<< 東京市場の動き >>
19日の東京市場は、ドルが下落。前日108円半ば近くまで上昇する局面も観測された動きから一転、一時108円を割り込む展開となった。
ドル/円相場は108.40円レベルで寄り付いたのち、しばらくは揉み合い。108.35-50円といった強保ち合いをたどるも、底割れすると、そのまま108円割れ。一気に107.75-80円まで大きく値を下げている。ただ、終盤にかけて若干ドルは買い戻されると、16時時点では107.95-00円で推移、欧米時間を迎えていた。
そうしたなか、豪ドルが冴えない。対円では74円台から73.10円台まで一時1円近い下落をたどっている。発表された8月の豪雇用統計で、失業率の上昇悪化や正規雇用者数のマイナスとなったことが嫌気されていた。
一方、材料的に注視されていたものは、「米金融政策」と「日銀金融政策」について。
前者については、FOMCが事前予想どおり「25bpの利下げ」を発表。しかし、肝心の「今後の展開」に関し、パウエルFRB議長が「必要に応じて、より大きな継続的利下げを否定しない」考えを示す反面、「今後の景気拡大の維持には穏やかな政策変更で十分との認識」を示したことで、予想よりタカ派な内容とする見方が広まった。これはドル買いの支援要因に。なお、トランプ米大統領はFOMCの直後、自身のツイッターで「当局者はまたも失敗した。根性も判断力もビジョンもない」などとFRBを強く批判している。
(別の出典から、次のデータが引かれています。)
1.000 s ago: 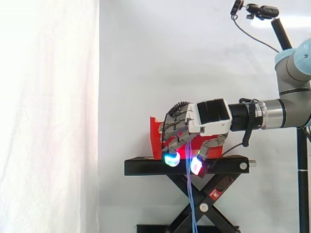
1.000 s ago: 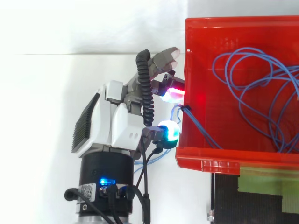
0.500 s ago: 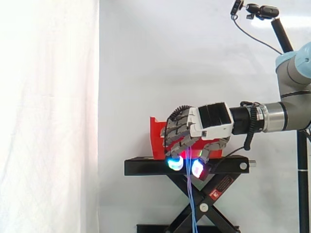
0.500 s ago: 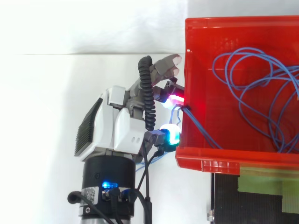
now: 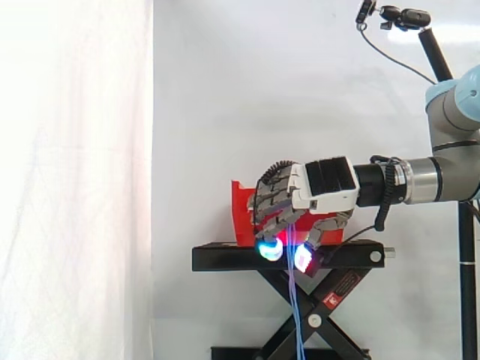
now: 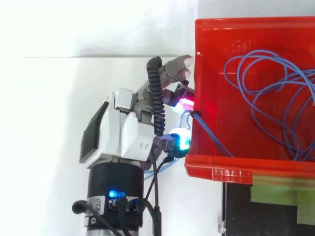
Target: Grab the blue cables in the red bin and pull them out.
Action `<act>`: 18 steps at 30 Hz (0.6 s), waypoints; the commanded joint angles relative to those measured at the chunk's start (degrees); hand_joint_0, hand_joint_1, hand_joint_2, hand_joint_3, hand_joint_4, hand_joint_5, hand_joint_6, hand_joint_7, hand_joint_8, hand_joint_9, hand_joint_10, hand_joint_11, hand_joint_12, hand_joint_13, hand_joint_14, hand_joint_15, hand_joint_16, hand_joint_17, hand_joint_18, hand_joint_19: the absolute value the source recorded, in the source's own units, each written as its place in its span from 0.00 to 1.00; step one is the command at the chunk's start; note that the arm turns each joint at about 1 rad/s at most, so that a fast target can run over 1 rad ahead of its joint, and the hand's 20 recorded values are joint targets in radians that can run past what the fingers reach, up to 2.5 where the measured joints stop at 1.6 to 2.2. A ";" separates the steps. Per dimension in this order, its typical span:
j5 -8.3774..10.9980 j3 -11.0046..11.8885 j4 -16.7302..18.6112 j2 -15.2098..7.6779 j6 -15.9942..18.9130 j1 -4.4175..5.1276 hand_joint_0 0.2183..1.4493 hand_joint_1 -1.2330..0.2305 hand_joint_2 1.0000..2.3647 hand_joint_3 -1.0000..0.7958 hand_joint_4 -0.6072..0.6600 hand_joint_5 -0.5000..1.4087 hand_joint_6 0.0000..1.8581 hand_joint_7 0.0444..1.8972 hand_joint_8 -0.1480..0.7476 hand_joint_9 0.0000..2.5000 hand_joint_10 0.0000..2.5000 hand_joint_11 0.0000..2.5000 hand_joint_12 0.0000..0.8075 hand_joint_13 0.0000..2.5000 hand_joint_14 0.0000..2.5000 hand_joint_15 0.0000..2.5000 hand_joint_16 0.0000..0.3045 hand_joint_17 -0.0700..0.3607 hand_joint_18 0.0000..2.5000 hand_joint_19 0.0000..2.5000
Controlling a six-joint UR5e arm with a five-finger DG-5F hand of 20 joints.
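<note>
The red bin (image 6: 236, 163) holds several looped blue cables (image 6: 257, 97). A strand of them runs over the bin's left wall and hangs straight down below the stand as blue cables (image 5: 295, 315). My hand (image 6: 123, 133) sits just outside that wall, fingers curled downward around the strand where it leaves the bin. In the side view the hand (image 5: 324, 184) is in front of the bin (image 5: 241, 214), its glowing fingertips (image 5: 266, 250) at the stand's top edge with the cables dropping between them.
The bin rests on a black scissor stand (image 5: 225, 259) before a white curtain. A camera mount (image 5: 397, 16) stands at the upper right. Green pads (image 6: 275, 192) lie on the stand beside the bin.
Over the last second the hand lowered slightly and closed in on the bin wall, its fingers curling tighter on the hanging strand. It has hardly moved in the last half second.
</note>
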 commanded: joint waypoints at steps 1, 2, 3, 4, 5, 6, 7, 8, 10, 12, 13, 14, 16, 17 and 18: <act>0.04 -0.01 0.11 0.00 -0.04 -0.02 0.42 0.15 0.00 0.00 0.53 0.74 0.04 0.45 0.46 0.30 0.01 0.17 0.44 0.24 0.01 0.15 0.15 0.40 0.19 0.17; -0.04 -0.01 0.11 0.00 -0.04 -0.02 0.42 0.15 0.00 0.00 0.52 0.74 0.06 0.44 0.45 0.31 0.01 0.17 0.44 0.24 0.01 0.15 0.15 0.40 0.19 0.17; -0.04 -0.01 0.11 0.00 -0.04 -0.02 0.42 0.15 0.00 0.00 0.52 0.75 0.06 0.44 0.45 0.31 0.01 0.17 0.44 0.25 0.01 0.15 0.15 0.40 0.19 0.17; 0.04 -0.01 0.02 0.00 0.04 -0.02 0.42 0.16 0.00 0.00 0.51 0.75 0.07 0.44 0.45 0.31 0.01 0.17 0.44 0.25 0.01 0.15 0.15 0.40 0.19 0.17; 0.04 -0.01 -0.07 0.00 -0.04 -0.02 0.42 0.16 0.00 0.00 0.52 0.75 0.08 0.44 0.45 0.31 0.01 0.17 0.44 0.25 0.01 0.15 0.15 0.40 0.19 0.17; -0.04 -0.01 -0.16 0.00 -0.04 -0.02 0.42 0.16 0.00 0.00 0.51 0.75 0.08 0.44 0.45 0.31 0.01 0.17 0.44 0.25 0.01 0.15 0.15 0.40 0.19 0.17; 0.04 -0.01 -0.16 0.00 -0.04 -0.02 0.42 0.16 0.00 0.00 0.51 0.75 0.08 0.44 0.45 0.32 0.01 0.17 0.44 0.25 0.01 0.15 0.15 0.40 0.19 0.17; 0.04 -0.01 -0.16 0.00 -0.04 0.07 0.42 0.16 0.00 0.00 0.51 0.75 0.08 0.44 0.45 0.32 0.01 0.17 0.44 0.25 0.01 0.15 0.15 0.40 0.19 0.17; -0.04 -0.01 0.02 0.00 -0.04 -0.02 0.43 0.16 0.00 0.00 0.51 0.76 0.08 0.44 0.45 0.32 0.01 0.17 0.43 0.25 0.01 0.15 0.15 0.40 0.19 0.17; 0.04 -0.01 0.02 0.00 0.04 -0.02 0.43 0.16 0.00 0.00 0.50 0.76 0.08 0.44 0.45 0.32 0.01 0.17 0.43 0.25 0.01 0.15 0.15 0.40 0.19 0.17; -0.04 -0.01 0.02 0.00 -0.04 -0.02 0.43 0.16 0.00 0.00 0.50 0.76 0.08 0.44 0.45 0.32 0.01 0.17 0.43 0.25 0.01 0.15 0.15 0.40 0.19 0.17; -0.04 -0.01 -0.16 0.00 -0.04 -0.02 0.43 0.16 0.00 0.00 0.50 0.76 0.09 0.44 0.45 0.32 0.01 0.17 0.43 0.25 0.01 0.15 0.15 0.40 0.19 0.17; 0.04 -0.01 -0.24 0.00 -0.04 -0.02 0.43 0.17 0.00 0.00 0.50 0.76 0.09 0.44 0.45 0.32 0.01 0.17 0.43 0.25 0.01 0.15 0.15 0.40 0.19 0.17; 0.04 -0.01 -0.24 0.00 0.04 -0.02 0.43 0.17 0.00 0.00 0.51 0.76 0.08 0.44 0.45 0.33 0.01 0.17 0.43 0.26 0.01 0.15 0.15 0.40 0.19 0.17; -0.04 -0.01 -0.24 0.00 -0.04 -0.02 0.43 0.17 0.00 0.00 0.50 0.76 0.08 0.44 0.45 0.33 0.01 0.17 0.43 0.26 0.01 0.15 0.15 0.40 0.19 0.17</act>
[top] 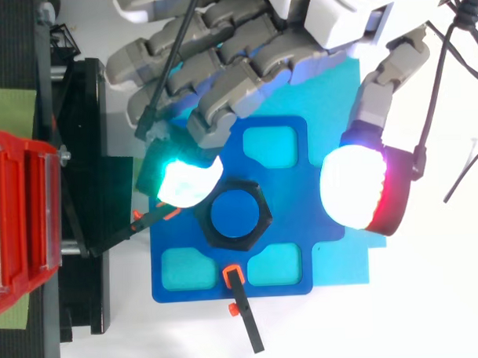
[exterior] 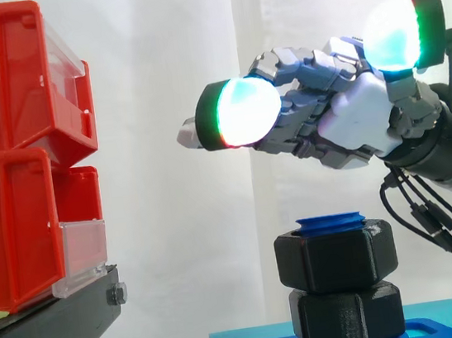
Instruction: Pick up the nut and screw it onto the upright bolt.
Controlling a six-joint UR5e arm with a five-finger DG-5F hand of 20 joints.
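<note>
side view: hand (exterior: 352, 115) hovers above the nut (exterior: 334, 250) with plain daylight between them. fingers are spread and relaxed, clamped on nothing, and the glowing pads (exterior: 244, 112) point toward the red bins (exterior: 8, 156). the nut is already on the upright bolt (exterior: 330, 222), whose blue top just shows above it. under the nut sits a second black hex piece (exterior: 348, 315); the two look to be touching. top view: the nut (top: 239, 214) is centred on the blue plate (top: 196, 292), with one finger pad (top: 188, 183) just beside its near-left corner and the thumb pad (top: 355, 187) well off to the other side. judgement: pick-up and starting the thread look done, and what is left, if anything, is the last tightening. that calls for coming straight down, bringing thumb and fingers in on opposite flats and turning without tilting the nut. room: open space above and toward the thumb side. tighter on the finger side, where the black stand (exterior: 47, 326) and a clamp arm (top: 138, 223) lie close. another clamp (top: 245, 316) reaches in from the plate's front edge, clear of the nut.
</note>
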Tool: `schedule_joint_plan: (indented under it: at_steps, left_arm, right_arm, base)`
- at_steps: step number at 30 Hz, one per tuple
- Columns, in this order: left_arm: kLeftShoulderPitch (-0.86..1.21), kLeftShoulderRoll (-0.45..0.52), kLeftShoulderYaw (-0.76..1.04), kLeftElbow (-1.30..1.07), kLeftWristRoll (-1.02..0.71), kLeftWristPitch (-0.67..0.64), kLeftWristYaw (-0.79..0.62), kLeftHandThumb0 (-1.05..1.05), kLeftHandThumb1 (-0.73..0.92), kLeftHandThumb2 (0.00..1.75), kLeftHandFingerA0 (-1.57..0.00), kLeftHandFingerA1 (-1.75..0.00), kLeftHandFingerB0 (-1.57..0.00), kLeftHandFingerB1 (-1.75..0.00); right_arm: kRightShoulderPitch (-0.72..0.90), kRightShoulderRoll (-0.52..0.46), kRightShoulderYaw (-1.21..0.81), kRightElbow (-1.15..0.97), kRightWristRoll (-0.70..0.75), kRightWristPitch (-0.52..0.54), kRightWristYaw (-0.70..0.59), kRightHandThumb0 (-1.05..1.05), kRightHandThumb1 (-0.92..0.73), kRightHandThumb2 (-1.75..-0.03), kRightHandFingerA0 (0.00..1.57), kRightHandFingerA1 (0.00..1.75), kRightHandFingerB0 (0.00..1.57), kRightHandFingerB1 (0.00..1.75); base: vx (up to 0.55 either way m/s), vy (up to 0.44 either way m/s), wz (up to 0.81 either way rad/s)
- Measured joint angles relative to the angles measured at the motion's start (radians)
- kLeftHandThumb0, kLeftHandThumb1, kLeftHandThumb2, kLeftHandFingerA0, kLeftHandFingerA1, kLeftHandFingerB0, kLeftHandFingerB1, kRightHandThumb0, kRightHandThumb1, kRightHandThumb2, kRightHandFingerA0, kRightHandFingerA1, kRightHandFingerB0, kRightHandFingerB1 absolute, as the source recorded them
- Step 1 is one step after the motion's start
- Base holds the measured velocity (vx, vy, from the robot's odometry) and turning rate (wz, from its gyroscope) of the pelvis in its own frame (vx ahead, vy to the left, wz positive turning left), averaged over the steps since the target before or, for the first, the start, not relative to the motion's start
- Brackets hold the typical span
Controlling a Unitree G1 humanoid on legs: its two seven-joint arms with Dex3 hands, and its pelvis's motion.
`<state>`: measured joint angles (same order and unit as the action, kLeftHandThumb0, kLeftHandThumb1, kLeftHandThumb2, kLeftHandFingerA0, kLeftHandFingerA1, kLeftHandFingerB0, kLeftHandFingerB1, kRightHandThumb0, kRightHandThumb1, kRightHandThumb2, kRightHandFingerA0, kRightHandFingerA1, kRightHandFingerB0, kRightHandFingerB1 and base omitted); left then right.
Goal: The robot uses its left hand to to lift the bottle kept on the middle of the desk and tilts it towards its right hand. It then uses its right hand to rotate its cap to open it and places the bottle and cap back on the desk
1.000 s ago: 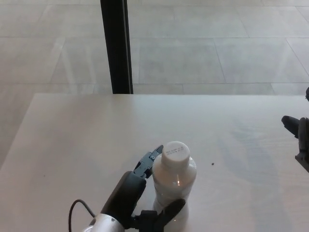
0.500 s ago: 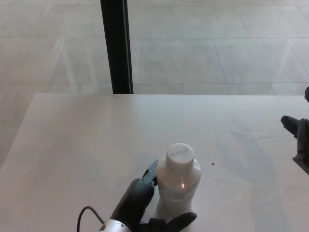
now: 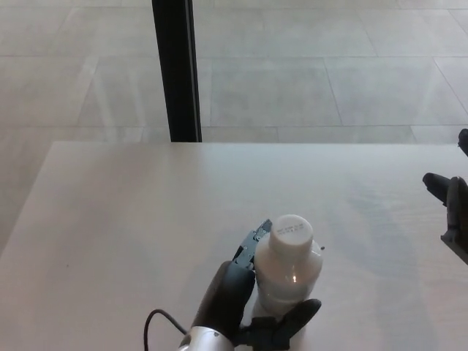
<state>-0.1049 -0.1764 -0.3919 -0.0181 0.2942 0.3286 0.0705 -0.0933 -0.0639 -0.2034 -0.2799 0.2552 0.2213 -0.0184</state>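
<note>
Desk: pale wooden desk [image 3: 110, 219], wide and flat.
Bottle: white plastic bottle [image 3: 287, 281] near the front edge, middle.
Left hand: black left hand [image 3: 245, 311] wraps the bottle's lower body.
Right hand: black right hand [image 3: 452, 208], far right; finger state unclear.
Cap: white screw cap [image 3: 291, 229] (on).
Advice: tilt rightward slowly, gripping firmly.

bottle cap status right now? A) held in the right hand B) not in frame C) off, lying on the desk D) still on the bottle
D: the white cap sits on top of the bottle, which the left hand grips around its body; the right hand is off at the desk's right edge, away from the cap.
</note>
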Motion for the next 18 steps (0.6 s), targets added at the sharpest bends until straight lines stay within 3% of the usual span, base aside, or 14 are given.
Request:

それに対して後者は、本日昼ごろ「日銀が金融政策の現状維持を決定」。と同時に、次回決定会合で「経済・物価動向を改めて点検していく考え」を明らかにしたことが、緩和策検討を示唆したとの見方に繋がると、市場で思惑を呼んだ。そんななか、夕方に実施された会見で黒田総裁は「2020年春ごろまで極めて低い長短金利を維持」、「物価モメンタムが損なわれる恐れには注視が必要」、「金融緩和、前回会合よりも前向きになっている」−−などと発言していた。
<< 欧米市場の見通し >>
前述したとおり、予想よりもタカ派となった米FOMCもあり、ドル円相場はドル高をキープ。さすがに勝負ありかと思っていたのだが、その後本日の東京は逆方向の展開で、108円を再び割り込むような値動きとなっている。基本的にはドル高方向のリスクが高いと考えるが、情勢はやや読みにくくなった。若干の迷いもある。少なくとも109円台回復、8月高値109.32円を目指す動きは、いったん仕切り直しとなる可能性も否定できない。
材料的に見た場合、継続案件として「北朝鮮情勢」や「イラン情勢」、「サウジ情勢」、「英国情勢」、「米貿易問題」、「米金融政策」などが注視されている。それらすべてが要注意だが、FOMCを通過したことで「米金融政策」と、日米は暫定合意、米中進展期待が強い「米貿易問題」は以前より重要度が低下している。逆に「イラン情勢」や「サウジ情勢」などの比重が大きくなっている感を否めず、本日も関連発言などに注意を払いたいところだ。たとえば、トランプ氏が昨日「48時間以内に制裁発表」と発表したイラン情勢の続報は非常に気掛かり。
テクニカルに見た場合、足もとの動きはやや悩ましい。
連日レポートしてきた「年初来高値112.40円と8月高値109.32円を結んだ中期の下降トレンドライン」を、17日に続き18日のNYクローズでも上抜けている。いわゆる「しっかり抜けた」と言えそうな展開で、ドルの続伸リスクが指摘されるものの、実勢相場は再び107円台に押し戻されてきた。一連の動きを受け、一度上抜けた先の下降トレンドライン割れをうかがう様相を呈していることも気掛かりだ。飽くまで一回性のプルバックに過ぎないと考えるものの、いま少し動静を見極めたい。
一方、材料的に見た場合、9月のフィラデルフィア連銀景況指数や8月の中古住宅販売件数といった発表される米経済指標にまずは要注意。FOMCを終えたばかりながら、パウエル氏が「必要に応じて、より大きな継続的利下げを否定しない」と指摘しているだけに、このあとも米経済指標の内容に一喜一憂する展開は続きそうだ。
そんな本日欧米時間のドル円予想レンジは、107.60-108.50円。ドル高・円安方向は、昨日示現したドル高値108.48円をめぐる攻防にまずは注目。しっかり抜ければいよいよ109円台回復が現実味を帯びてくる。
対するドル安・円高方向は、本日東京安値にあたる107.75-80円が最初の下値メド。底堅いイメージだが、仮に割り込んだ場合には、週初安値である107.44円がターゲットに。